Exercise details:
Restate every line below word for word, but drop each picture.

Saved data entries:
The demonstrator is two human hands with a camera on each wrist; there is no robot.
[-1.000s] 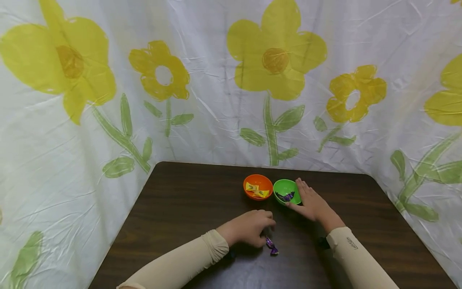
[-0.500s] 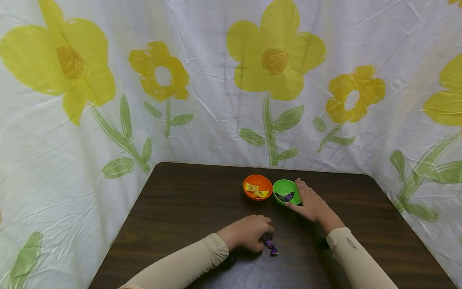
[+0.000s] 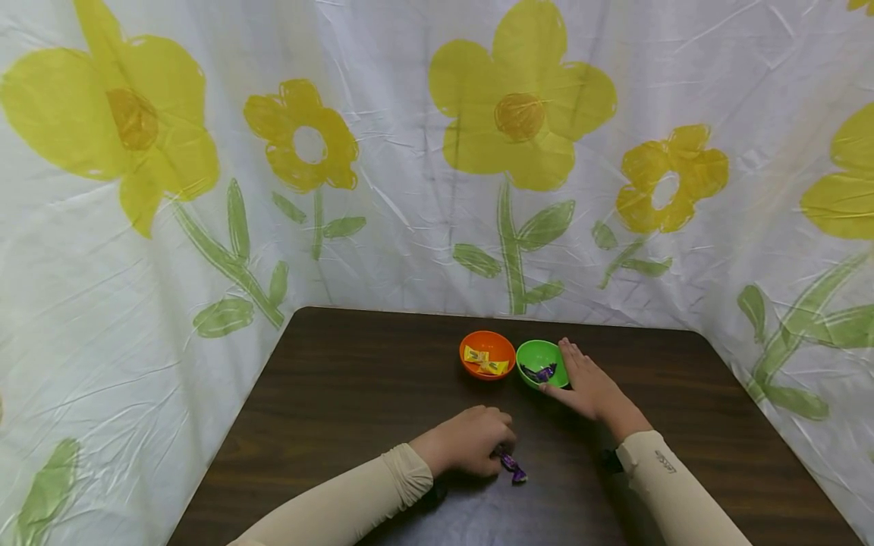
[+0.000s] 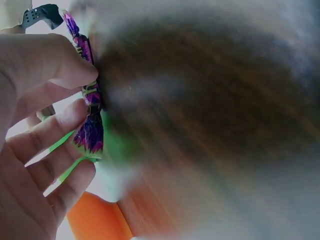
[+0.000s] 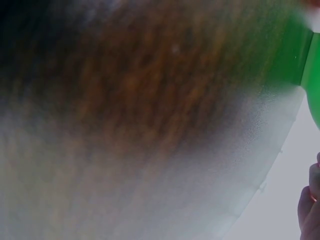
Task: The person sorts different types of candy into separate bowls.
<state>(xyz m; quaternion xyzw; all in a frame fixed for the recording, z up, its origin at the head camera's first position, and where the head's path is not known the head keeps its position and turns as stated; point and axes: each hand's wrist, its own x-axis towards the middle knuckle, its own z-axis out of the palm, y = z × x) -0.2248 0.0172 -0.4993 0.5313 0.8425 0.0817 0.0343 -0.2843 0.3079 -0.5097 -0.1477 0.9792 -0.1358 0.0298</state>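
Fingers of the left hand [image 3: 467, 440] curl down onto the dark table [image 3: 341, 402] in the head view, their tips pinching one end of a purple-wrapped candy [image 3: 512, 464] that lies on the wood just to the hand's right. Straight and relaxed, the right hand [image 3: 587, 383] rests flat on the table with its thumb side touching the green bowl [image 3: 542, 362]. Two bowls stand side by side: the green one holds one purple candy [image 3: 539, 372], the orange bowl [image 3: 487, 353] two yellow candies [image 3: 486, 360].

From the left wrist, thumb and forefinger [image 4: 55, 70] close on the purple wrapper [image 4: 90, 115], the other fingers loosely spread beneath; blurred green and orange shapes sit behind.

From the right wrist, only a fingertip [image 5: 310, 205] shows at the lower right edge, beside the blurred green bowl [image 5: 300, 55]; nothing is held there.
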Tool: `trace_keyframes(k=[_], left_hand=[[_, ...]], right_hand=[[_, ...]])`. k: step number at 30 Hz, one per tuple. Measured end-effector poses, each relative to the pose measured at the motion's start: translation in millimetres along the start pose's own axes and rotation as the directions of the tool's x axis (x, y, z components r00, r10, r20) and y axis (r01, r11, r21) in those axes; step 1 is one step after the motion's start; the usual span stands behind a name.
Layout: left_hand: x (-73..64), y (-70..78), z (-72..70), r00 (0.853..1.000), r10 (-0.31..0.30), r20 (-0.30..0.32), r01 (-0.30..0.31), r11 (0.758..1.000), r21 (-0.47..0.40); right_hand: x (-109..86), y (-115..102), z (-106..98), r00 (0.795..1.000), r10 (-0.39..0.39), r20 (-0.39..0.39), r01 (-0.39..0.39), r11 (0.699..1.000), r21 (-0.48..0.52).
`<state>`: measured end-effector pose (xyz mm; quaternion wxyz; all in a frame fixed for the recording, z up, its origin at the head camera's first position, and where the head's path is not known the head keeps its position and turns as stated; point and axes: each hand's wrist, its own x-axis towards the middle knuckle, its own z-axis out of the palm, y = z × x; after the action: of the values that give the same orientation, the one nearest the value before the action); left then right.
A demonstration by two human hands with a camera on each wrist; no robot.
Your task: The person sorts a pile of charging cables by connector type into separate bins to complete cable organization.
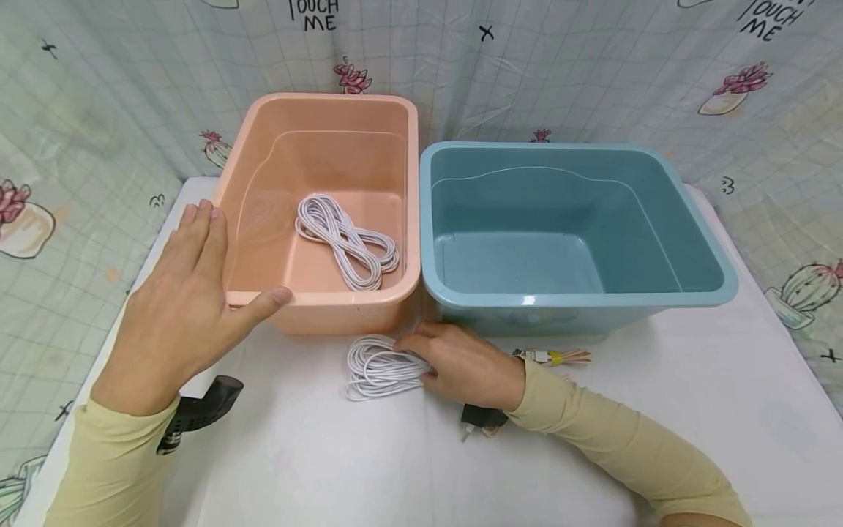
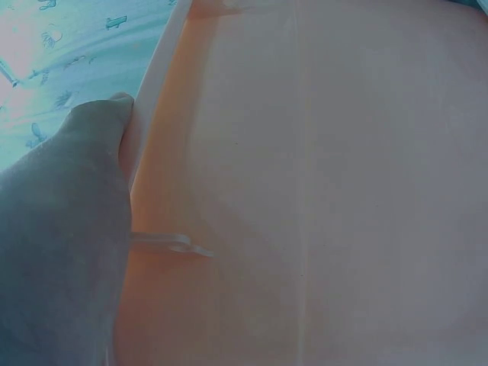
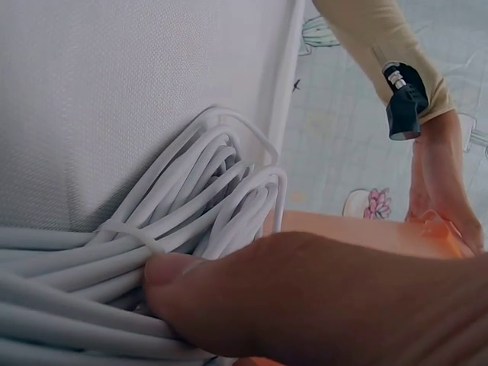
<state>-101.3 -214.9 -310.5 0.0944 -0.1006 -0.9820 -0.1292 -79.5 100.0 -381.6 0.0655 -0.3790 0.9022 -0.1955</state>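
My right hand (image 1: 470, 362) grips the right end of a coiled white cable (image 1: 375, 369) on the table, in front of the bins. The right wrist view shows the thumb (image 3: 229, 293) pressed against the looped white strands (image 3: 191, 183), with a turn of cable wrapped around their middle. My left hand (image 1: 174, 307) rests on the near left corner of the peach plastic bin (image 1: 336, 298), its fingers straight along the rim and the thumb over the front edge. Inside that bin lies another white cable bundle (image 1: 345, 241), bound at its middle.
Right of the peach bin stands a blue plastic bin (image 1: 579, 300). Partly hidden by my right forearm are a black power adapter (image 1: 484, 416) and a cable with a yellow tie (image 1: 556, 357). Patterned cloth (image 1: 448, 66) hangs behind the white table (image 1: 329, 461).
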Motion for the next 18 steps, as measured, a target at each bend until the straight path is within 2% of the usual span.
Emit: trace_keyframes(k=[12,18], left_hand=[[1.8,1.7,0.3,1.0,0.001,0.006,-0.001,1.0,0.008],[1.2,1.5,1.2,1.0,-0.003,0.008,0.003,1.0,0.005]], right_hand=[[-0.8,-2.0,-0.6,0.999,0.029,-0.03,-0.029,0.999,0.02],[-2.3,-4.0,-2.3,0.999,0.019,-0.05,-0.019,1.0,-0.006]])
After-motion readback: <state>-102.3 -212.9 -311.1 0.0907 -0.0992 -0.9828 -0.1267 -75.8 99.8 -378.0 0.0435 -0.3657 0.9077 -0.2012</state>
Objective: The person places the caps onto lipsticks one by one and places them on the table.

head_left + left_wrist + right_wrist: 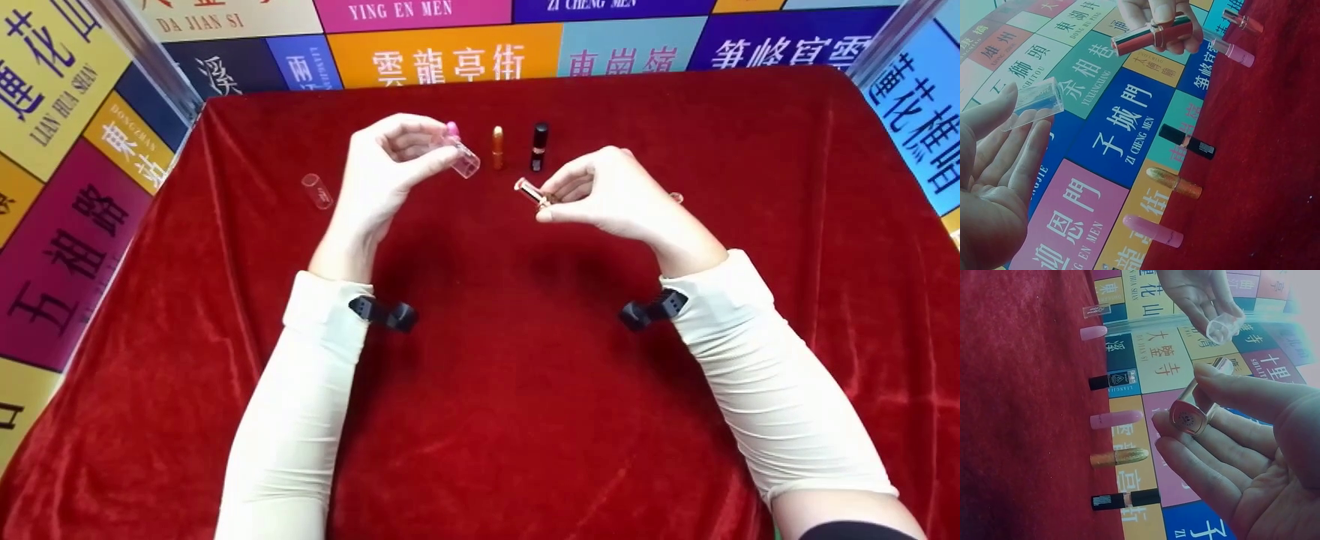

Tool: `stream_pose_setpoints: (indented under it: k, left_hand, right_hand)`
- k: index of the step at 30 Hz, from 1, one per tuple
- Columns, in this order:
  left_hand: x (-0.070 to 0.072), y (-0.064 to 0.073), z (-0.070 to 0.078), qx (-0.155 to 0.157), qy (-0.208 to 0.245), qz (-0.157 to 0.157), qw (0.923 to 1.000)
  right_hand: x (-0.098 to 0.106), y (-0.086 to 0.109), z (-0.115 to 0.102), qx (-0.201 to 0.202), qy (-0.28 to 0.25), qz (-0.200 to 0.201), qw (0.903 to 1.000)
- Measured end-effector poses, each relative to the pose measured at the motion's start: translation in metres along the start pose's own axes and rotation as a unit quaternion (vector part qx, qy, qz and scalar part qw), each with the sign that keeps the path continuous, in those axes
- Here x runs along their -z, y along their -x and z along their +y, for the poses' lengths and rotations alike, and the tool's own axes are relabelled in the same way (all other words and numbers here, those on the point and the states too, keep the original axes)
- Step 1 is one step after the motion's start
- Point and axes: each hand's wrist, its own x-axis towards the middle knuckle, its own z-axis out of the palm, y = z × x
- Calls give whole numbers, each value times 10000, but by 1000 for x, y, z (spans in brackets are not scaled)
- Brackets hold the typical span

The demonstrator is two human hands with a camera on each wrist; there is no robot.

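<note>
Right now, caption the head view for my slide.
Left hand pinches a clear cap, right hand a shiny lipstick tube, above red cloth.

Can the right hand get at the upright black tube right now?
Probably, once freed: nothing else seems to stand between the right hand and the black tube, but its grip is occupied by the shiny tube.

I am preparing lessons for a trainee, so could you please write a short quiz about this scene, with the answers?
1. Multiple choice: what does the left hand pinch? A) a black tube; B) a clear cap; C) nothing.
2. True or false: the gold tube stands upright on the red cloth.
3. Open question: what does the right hand hold?

Key: 1. B. 2. True. 3. A shiny, metallic-looking tube.
</note>
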Motion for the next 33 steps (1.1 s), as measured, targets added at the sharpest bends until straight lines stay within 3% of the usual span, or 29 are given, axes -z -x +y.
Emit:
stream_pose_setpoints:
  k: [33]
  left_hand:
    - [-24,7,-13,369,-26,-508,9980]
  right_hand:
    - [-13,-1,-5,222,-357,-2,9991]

Task response:
The demonstrator is two human hands with a camera on each wrist; there is no robot.
[-1.000s] 
[-0.500s] 
[+0.000s] 
[+0.000s] 
[+0.000s] 
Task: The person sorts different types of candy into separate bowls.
<state>(xyz m; quaternion xyzw; all in a frame fixed for the recording, z up, its origin at the head camera's first position, and where the head's path is not known the head keeps its position and turns as stated; point and axes: each hand's wrist, its own x-axis towards the middle knuckle, its own z-axis out of the palm, y = z × x) -0.2248 0.0172 -0.4993 0.5313 0.8425 0.0817 0.0343 -0.2843 0.3079 -0.5097 -0.1477 0.9792 -0.1358 0.0298</state>
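Fingers of the left hand [image 3: 467, 440] curl down onto the dark table [image 3: 341, 402] in the head view, their tips pinching one end of a purple-wrapped candy [image 3: 512, 464] that lies on the wood just to the hand's right. Straight and relaxed, the right hand [image 3: 587, 383] rests flat on the table with its thumb side touching the green bowl [image 3: 542, 362]. Two bowls stand side by side: the green one holds one purple candy [image 3: 539, 372], the orange bowl [image 3: 487, 353] two yellow candies [image 3: 486, 360].

From the left wrist, thumb and forefinger [image 4: 55, 70] close on the purple wrapper [image 4: 90, 115], the other fingers loosely spread beneath; blurred green and orange shapes sit behind.

From the right wrist, only a fingertip [image 5: 310, 205] shows at the lower right edge, beside the blurred green bowl [image 5: 300, 55]; nothing is held there.
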Tool: `trace_keyframes(k=[_], left_hand=[[_, ...]], right_hand=[[_, ...]])`. k: step number at 30 Hz, one per tuple. Measured end-effector poses, each relative to the pose measured at the motion's start: translation in millimetres along the start pose's own axes and rotation as the directions of the tool's x axis (x, y, z components r00, r10, r20) and y axis (r01, r11, r21) in those axes; step 1 is one step after the motion's start; the usual span stands behind a name.
Layout: left_hand: x (-73..64), y (-70..78), z (-72..70), r00 (0.853..1.000), r10 (-0.31..0.30), r20 (-0.30..0.32), r01 (-0.30..0.31), r11 (0.758..1.000), r21 (-0.47..0.40); right_hand: x (-109..86), y (-115..102), z (-106..98), r00 (0.795..1.000), r10 (-0.39..0.39), r20 (-0.39..0.39), r01 (-0.39..0.39), r11 (0.699..1.000), r21 (-0.48..0.52).
`<state>`: measured end-effector pose (xyz mm; quaternion wxyz; all in a frame fixed for the recording, z up, its origin at the head camera's first position, and where the head's path is not known the head keeps its position and turns as stated; point and axes: each hand's wrist, its own x-axis towards the middle knuckle, its own z-axis out of the palm, y = z × x; after the action: of the values that give the same orientation, the one nearest the value before the action); left then right.
A demonstration by two human hands with a camera on each wrist; no robot.
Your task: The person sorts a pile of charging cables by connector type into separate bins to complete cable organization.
<state>-101.3 -214.9 -310.5 0.0944 -0.1006 -0.9820 -0.1292 -79.5 100.0 -381.6 0.0655 -0.3790 0.9022 -0.1955</state>
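My right hand (image 1: 470, 362) grips the right end of a coiled white cable (image 1: 375, 369) on the table, in front of the bins. The right wrist view shows the thumb (image 3: 229, 293) pressed against the looped white strands (image 3: 191, 183), with a turn of cable wrapped around their middle. My left hand (image 1: 174, 307) rests on the near left corner of the peach plastic bin (image 1: 336, 298), its fingers straight along the rim and the thumb over the front edge. Inside that bin lies another white cable bundle (image 1: 345, 241), bound at its middle.
Right of the peach bin stands a blue plastic bin (image 1: 579, 300). Partly hidden by my right forearm are a black power adapter (image 1: 484, 416) and a cable with a yellow tie (image 1: 556, 357). Patterned cloth (image 1: 448, 66) hangs behind the white table (image 1: 329, 461).
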Motion for the next 18 steps, as measured, a target at each bend until the straight path is within 2% of the usual span.
Emit: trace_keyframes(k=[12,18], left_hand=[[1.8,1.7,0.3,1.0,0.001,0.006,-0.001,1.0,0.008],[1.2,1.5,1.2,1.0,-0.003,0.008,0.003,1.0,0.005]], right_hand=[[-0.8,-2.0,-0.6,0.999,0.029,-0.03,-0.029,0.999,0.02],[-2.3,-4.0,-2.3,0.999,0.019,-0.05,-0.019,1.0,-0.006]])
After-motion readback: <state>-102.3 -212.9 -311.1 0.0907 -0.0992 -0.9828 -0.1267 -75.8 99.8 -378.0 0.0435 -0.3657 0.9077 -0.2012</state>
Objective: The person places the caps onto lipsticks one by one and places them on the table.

head_left + left_wrist + right_wrist: 

Tool: `stream_pose_setpoints: (indented under it: k, left_hand, right_hand)`
- k: index of the step at 30 Hz, from 1, one per tuple
- Columns, in this order:
  left_hand: x (-0.070 to 0.072), y (-0.064 to 0.073), z (-0.070 to 0.078), qx (-0.155 to 0.157), qy (-0.208 to 0.245), qz (-0.157 to 0.157), qw (0.923 to 1.000)
  right_hand: x (-0.098 to 0.106), y (-0.086 to 0.109), z (-0.115 to 0.102), qx (-0.201 to 0.202), qy (-0.28 to 0.25), qz (-0.200 to 0.201), qw (0.903 to 1.000)
- Measured end-effector poses, each relative to the pose measured at the motion's start: translation in metres along the start pose's own axes and rotation as a unit quaternion (vector part qx, qy, qz and scalar part qw), each with the sign that keeps the path continuous, in those axes
- Here x runs along their -z, y along their -x and z along their +y, for the poses' lengths and rotations alike, and the tool's own axes are relabelled in the same way (all other words and numbers here, those on the point and the states too, keep the original axes)
- Step 1 is one step after the motion's start
- Point and axes: each hand's wrist, its own x-axis towards the middle knuckle, its own z-axis out of the palm, y = z × x
- Calls give whole numbers, each value times 10000, but by 1000 for x, y, z (spans in brackets are not scaled)
- Brackets hold the typical span

The demonstrator is two human hands with a camera on each wrist; there is no robot.

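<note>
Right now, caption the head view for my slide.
Left hand pinches a clear cap, right hand a shiny lipstick tube, above red cloth.

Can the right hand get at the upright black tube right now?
Probably, once freed: nothing else seems to stand between the right hand and the black tube, but its grip is occupied by the shiny tube.

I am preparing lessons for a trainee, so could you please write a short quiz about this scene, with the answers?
1. Multiple choice: what does the left hand pinch? A) a black tube; B) a clear cap; C) nothing.
2. True or false: the gold tube stands upright on the red cloth.
3. Open question: what does the right hand hold?

Key: 1. B. 2. True. 3. A shiny, metallic-looking tube.
</note>
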Motion for the next 33 steps (1.1 s), as measured, targets added at the sharpest bends until straight lines stay within 3% of the usual span, or 29 are given, axes -z -x +y.
Emit:
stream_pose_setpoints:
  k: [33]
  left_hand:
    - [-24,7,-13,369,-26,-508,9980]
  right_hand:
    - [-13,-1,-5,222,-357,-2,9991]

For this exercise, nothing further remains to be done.